TASK PROMPT:
Determine how many lines in the entries below include the word "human", and reply with that number alone.

[Dataset excerpts]
....................

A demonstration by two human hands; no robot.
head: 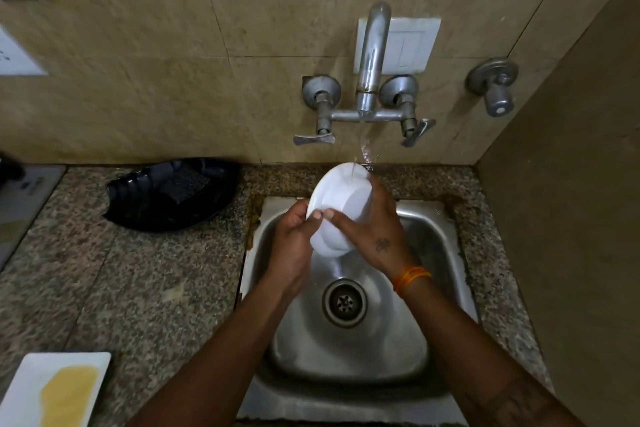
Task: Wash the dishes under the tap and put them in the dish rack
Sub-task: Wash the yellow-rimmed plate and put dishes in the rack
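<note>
We have 1 white bowl [341,208] up over the steel sink [446,253], tilted, its outside toward us, top rim under the running stream from the tap [372,55]. Our left hand [294,243] grips the bowl's lower left rim, thumb curled over the edge. Our right hand [374,232] wraps the right side, thumb pressed across the bowl's outer wall, fingers hidden behind it. Both hands are closed on the bowl; neither is spread.

Progress, as we judge it: this dish is mid-rinse, not yet racked. The water strikes near the upper rim only, so the rest of the surface likely wants turning under the flow. We cannot tell whether the inside is clean; it faces away.

Left to do: 1 white rectangular plate [55,388] sits on the granite counter [145,288] at lower left, well apart from the sink, with a yellowish smear across it, plainly unwashed. A black tray [145,204] holding a dark scrub pad [188,184] lies beside the sink's left edge. No dish rack shows in view, so we cannot say what already stands in it.
</note>
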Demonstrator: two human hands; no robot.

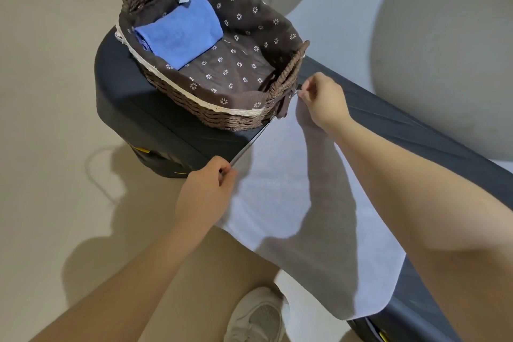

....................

TASK ANSWER:
2